### Problem details
Reproduce the listing verbatim.

### Information supplied
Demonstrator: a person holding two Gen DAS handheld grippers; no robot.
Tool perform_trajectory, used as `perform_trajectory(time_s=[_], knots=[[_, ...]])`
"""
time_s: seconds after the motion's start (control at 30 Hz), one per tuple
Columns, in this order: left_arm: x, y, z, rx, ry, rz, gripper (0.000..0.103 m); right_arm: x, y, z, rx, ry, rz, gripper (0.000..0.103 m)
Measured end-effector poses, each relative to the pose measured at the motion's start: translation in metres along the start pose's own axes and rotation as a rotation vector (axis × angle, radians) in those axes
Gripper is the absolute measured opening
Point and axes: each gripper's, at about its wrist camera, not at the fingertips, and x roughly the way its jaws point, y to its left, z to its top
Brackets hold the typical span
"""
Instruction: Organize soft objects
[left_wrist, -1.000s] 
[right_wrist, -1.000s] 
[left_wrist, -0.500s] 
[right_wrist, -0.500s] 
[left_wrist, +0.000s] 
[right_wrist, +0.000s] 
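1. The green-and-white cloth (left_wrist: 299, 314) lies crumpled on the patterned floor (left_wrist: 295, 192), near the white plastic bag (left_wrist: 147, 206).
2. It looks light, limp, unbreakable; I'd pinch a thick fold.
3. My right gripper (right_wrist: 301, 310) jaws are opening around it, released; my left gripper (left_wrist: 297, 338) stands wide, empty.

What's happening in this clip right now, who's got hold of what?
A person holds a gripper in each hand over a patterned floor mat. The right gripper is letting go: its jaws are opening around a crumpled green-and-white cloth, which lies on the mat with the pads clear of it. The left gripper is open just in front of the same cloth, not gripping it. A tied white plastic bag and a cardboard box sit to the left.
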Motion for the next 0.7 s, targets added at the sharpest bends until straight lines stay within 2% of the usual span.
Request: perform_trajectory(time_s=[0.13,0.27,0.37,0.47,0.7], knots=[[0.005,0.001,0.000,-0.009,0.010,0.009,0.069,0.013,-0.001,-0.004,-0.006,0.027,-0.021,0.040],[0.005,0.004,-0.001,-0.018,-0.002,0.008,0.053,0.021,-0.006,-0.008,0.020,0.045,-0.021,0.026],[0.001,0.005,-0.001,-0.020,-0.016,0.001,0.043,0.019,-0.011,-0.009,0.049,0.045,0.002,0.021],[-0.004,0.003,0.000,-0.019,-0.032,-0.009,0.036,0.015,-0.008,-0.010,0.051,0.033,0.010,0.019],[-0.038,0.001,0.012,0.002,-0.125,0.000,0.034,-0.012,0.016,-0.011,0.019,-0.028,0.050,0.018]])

### Written answer
Demonstrator: a person holding two Gen DAS handheld grippers; no robot.
Tool perform_trajectory, used as `perform_trajectory(time_s=[_], knots=[[_, ...]])`
"""
time_s: seconds after the motion's start (control at 30 Hz), one per tuple
Columns, in this order: left_arm: x, y, z, rx, ry, rz, gripper (0.000..0.103 m); right_arm: x, y, z, rx, ry, rz, gripper (0.000..0.103 m)
Measured end-effector poses, each relative to the pose measured at the motion's start: translation in metres along the start pose's own axes and rotation as a rotation vector (axis × angle, radians) in those axes
Gripper is the absolute measured opening
Point and axes: each gripper's, at about its wrist camera, not at the fingertips, and x roughly the way its jaws point, y to its left, z to its top
Brackets hold the typical span
"""
Instruction: Organize soft objects
[left_wrist, -1.000s] 
[right_wrist, -1.000s] 
[left_wrist, -0.500s] 
[right_wrist, -0.500s] 
[left_wrist, +0.000s] 
[right_wrist, +0.000s] 
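1. The green-and-white cloth (left_wrist: 299, 314) lies crumpled on the patterned floor (left_wrist: 295, 192), near the white plastic bag (left_wrist: 147, 206).
2. It looks light, limp, unbreakable; I'd pinch a thick fold.
3. My right gripper (right_wrist: 301, 310) jaws are opening around it, released; my left gripper (left_wrist: 297, 338) stands wide, empty.

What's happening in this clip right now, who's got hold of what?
A person holds a gripper in each hand over a patterned floor mat. The right gripper is letting go: its jaws are opening around a crumpled green-and-white cloth, which lies on the mat with the pads clear of it. The left gripper is open just in front of the same cloth, not gripping it. A tied white plastic bag and a cardboard box sit to the left.
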Motion for the next 0.7 s, targets added at the sharpest bends until straight lines stay within 2% of the usual span.
Request: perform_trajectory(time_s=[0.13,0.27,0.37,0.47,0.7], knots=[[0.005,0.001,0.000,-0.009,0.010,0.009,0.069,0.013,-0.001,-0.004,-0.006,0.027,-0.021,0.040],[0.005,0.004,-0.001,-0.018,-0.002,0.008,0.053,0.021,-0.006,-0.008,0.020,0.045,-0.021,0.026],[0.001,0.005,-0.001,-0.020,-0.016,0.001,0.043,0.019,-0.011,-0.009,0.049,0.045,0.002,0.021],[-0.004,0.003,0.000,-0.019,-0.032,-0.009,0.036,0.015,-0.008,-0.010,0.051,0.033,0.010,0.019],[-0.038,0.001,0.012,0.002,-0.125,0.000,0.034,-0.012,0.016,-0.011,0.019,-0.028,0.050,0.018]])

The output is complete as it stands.